Look over the material for the string "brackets". Copy every line where it turns up.
*** Opening DATASET SECTION ***
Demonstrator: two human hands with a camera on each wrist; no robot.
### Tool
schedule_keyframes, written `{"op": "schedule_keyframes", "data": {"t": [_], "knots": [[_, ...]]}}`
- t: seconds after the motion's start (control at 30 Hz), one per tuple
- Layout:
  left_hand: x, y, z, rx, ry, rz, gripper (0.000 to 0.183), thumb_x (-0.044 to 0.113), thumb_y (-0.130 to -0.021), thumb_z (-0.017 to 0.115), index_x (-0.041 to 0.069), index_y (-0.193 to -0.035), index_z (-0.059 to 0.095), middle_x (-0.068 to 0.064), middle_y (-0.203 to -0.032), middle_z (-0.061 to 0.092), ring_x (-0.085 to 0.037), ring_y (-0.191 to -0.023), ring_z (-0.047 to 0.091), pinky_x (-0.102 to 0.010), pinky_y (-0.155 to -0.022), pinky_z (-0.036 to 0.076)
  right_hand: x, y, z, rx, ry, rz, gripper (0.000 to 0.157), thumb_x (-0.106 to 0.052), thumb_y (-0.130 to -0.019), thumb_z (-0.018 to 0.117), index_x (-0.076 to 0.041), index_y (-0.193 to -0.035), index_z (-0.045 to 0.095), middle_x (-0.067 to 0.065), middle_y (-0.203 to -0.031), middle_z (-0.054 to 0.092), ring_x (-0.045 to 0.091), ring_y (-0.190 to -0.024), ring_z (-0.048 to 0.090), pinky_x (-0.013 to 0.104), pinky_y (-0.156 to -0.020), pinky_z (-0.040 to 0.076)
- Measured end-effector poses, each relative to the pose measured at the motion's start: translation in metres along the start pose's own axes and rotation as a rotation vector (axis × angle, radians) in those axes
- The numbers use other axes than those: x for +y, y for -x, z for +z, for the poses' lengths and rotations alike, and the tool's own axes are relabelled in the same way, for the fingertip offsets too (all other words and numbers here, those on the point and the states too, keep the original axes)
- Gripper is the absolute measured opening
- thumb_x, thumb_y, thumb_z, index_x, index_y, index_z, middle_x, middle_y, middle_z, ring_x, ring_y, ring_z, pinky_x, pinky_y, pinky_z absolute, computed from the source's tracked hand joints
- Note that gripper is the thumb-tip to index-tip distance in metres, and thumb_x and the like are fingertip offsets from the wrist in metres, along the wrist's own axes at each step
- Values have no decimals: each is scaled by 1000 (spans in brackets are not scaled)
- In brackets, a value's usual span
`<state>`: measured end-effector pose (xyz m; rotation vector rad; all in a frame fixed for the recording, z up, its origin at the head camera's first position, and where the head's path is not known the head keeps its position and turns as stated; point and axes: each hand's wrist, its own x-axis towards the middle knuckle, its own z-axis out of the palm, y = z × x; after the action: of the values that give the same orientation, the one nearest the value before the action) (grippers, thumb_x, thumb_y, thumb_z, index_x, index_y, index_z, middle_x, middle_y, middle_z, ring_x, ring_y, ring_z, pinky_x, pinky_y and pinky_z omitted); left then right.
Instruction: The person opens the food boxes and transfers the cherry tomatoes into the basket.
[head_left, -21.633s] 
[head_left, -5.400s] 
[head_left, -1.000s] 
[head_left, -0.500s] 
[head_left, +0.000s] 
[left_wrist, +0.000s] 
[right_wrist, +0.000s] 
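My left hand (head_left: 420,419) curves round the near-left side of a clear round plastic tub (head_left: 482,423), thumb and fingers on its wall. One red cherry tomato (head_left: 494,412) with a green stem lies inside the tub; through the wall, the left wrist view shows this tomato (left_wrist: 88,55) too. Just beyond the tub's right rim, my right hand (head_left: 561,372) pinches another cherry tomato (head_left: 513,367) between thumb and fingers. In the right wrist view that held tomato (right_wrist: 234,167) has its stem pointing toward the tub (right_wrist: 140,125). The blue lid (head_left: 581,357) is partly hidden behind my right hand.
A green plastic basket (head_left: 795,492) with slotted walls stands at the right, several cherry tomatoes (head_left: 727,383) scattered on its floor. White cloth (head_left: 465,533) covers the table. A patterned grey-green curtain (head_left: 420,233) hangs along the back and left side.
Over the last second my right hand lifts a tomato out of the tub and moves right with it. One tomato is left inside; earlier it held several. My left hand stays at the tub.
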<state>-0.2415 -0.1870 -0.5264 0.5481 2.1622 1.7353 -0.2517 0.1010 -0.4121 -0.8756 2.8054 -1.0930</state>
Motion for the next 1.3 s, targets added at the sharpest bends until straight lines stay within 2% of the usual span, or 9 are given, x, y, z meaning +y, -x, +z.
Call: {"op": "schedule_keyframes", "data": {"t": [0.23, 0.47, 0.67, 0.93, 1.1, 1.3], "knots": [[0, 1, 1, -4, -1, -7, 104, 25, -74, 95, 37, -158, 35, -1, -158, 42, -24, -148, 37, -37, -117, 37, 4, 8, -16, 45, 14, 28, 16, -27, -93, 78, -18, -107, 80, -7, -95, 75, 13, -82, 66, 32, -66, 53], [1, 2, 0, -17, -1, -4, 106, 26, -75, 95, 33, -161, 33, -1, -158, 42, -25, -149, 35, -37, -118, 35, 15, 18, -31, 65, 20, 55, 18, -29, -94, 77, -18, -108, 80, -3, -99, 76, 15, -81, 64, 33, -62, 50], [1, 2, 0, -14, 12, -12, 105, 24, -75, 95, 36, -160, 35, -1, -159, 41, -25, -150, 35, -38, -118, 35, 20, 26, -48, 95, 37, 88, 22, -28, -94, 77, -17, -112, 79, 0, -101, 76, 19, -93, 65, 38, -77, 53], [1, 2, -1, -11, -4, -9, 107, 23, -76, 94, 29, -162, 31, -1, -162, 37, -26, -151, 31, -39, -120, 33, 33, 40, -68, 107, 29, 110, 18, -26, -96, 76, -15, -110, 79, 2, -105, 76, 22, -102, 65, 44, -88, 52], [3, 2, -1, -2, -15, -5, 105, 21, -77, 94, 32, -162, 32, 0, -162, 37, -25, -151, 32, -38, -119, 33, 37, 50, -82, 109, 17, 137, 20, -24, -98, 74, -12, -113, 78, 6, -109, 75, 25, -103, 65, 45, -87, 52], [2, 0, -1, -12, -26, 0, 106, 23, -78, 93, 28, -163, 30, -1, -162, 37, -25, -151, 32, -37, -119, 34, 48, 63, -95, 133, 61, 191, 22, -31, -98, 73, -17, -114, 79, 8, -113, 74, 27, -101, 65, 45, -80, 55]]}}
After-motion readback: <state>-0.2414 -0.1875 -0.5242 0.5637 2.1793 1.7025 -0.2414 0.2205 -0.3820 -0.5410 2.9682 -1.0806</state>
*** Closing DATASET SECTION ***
(RESPONSE):
- Values have no decimals: each is scaled by 1000 (spans in brackets are not scaled)
- In brackets, a value's usual span

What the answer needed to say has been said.